Created 26th February, 2009 03:36 (UTC), last edited 26th February, 2009 04:11 (UTC)

Last time it seems that I managed to go all the way through Thursday thinking it was Wednesday. By the time I was convinced that it actually was Thursday it was far too late to put up the problem. Whoops!

This problem is something a little more practical, relevant to some things I have on this site and as a consequence more open ended. Free the postcode is a project to try to build a geo database of UK postcodes.

If you take a look at the database in Google Earth then it should become apparent that there are a number of data points that are clearly in the wrong places such as SK7 1NJ. Less obviously wrong is SW1A 0AA which is in amongst the NN codes rather than the other SW codes¹ [1A very good starting point to understanding the structure of the UK postcodes is in their Wikipedia article.].

The challenge is to write some code that will process the dataset and produce a list of post codes that are probably incorrect. The more useful you can make the program the better of course.

Some suggestions:

  • A simple starting point would be to work out the centre of each group of postcodes (i.e. all of the BN, BR, SW etc.) and then just list those furthest away in each group.
  • Find some contour data for the UK and list those that are in the sea.
  • There are a large number of graph based algorithms that are suitable.

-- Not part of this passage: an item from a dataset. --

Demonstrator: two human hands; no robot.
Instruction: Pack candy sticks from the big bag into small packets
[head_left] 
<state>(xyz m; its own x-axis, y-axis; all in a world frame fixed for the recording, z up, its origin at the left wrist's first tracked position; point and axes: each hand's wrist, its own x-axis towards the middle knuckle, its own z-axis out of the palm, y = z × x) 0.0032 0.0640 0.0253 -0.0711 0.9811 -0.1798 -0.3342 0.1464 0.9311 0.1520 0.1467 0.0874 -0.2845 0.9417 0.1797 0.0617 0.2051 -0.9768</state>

For example, post codes areas don't overlap so you could try to draw contours around then and work out where overlaps occur.
  • If your program uses more than one rule to determine validity it would useful to know which rules produced which parts of the output.
  • Because the UK straddles the prime meridian it's easy to get the sign of the latitude wrong — which of the ones that you mark as incorrect would look more correct if you flip the sign of the latitude?

If this seems too much like hard work, then just having some programs available that do some statistical analysis of the results so far, e.g. maybe that lets us estimate how many outstanding postcodes there are in different areas, would be helpful.